Most of the members of the Comet Film Company sat about the ranch house, talking over recent events, or studying parts for new plays. Some of the cowboys went off on the trail, trying to find traces of the strange men, but they returned unsuccessful.

The next days were spent in getting simple scenes about Rocky Ranch, no very hard work being done. These scenes would afterward be interspersed with more elaborate ones.

When moving picture films are made, it is usual to photograph all the scenes of one kind first, whether or not they come in sequence. Thus, if one scene shows action taking place in a parlor, and the next scene calls for something going on out on the lawn, and the third scene is aboard a steamboat, while the fourth one is back in the parlor, the two parlor scenes will be taken one after the other, on the same film, at the same time, regardless of the fact that something came in between.

Later on the outdoor scenes will be made, all at once. Then, when the film is developed and printed it is cut and fastened together to show the scenes in the order called for in the scenario.

Thus it was planned to make all the simple scenes around the ranch house first, and later to film a number of more important ones out in the open.

"We're going to rough it for a while," announced Mr. Pertell to his company one evening.

"Rough it!" cried Miss Pennington. "Have we done anything else since we left New York, pray?"

"Well, we're going to rough it more roughly then," went on the manager, with a smile. "I am going to have a series of films showing the life of the cowboys when off on the round-up. I want some of you in the scenes also, so I shall take most of you along.

"We will go into the open, and live out of doors. We will take along a 'grub wagon,' and other wagons for sleeping quarters for the ladies.

There will be as many comforts as is possible to take, but I am sure you will all enjoy it so much you will not mind the discomfort. We will sleep out under the stars, and it will do you all good."
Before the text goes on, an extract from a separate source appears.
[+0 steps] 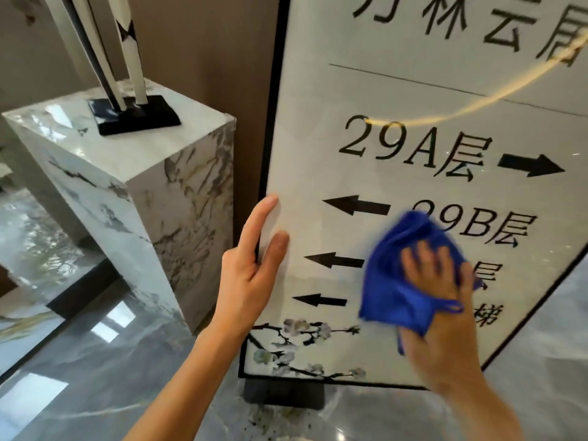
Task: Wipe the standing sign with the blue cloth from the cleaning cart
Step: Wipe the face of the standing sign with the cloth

"I'm sure it's doing me good out here," said Mr. DeVere. "My throat is much better."

"Glad to hear it," the manager responded. "Yes, we will live out of doors for perhaps a week--camping, so to speak; but on the move most of the time. And that will bring our stay at Rocky Ranch to a close. But there will be plenty to do before then," he added quickly, as he saw the look of disappointment on the face of Alice.

"Oh, I like it too much here to leave," she said. In fact Alice seemed to like every place. She could make herself at home anywhere.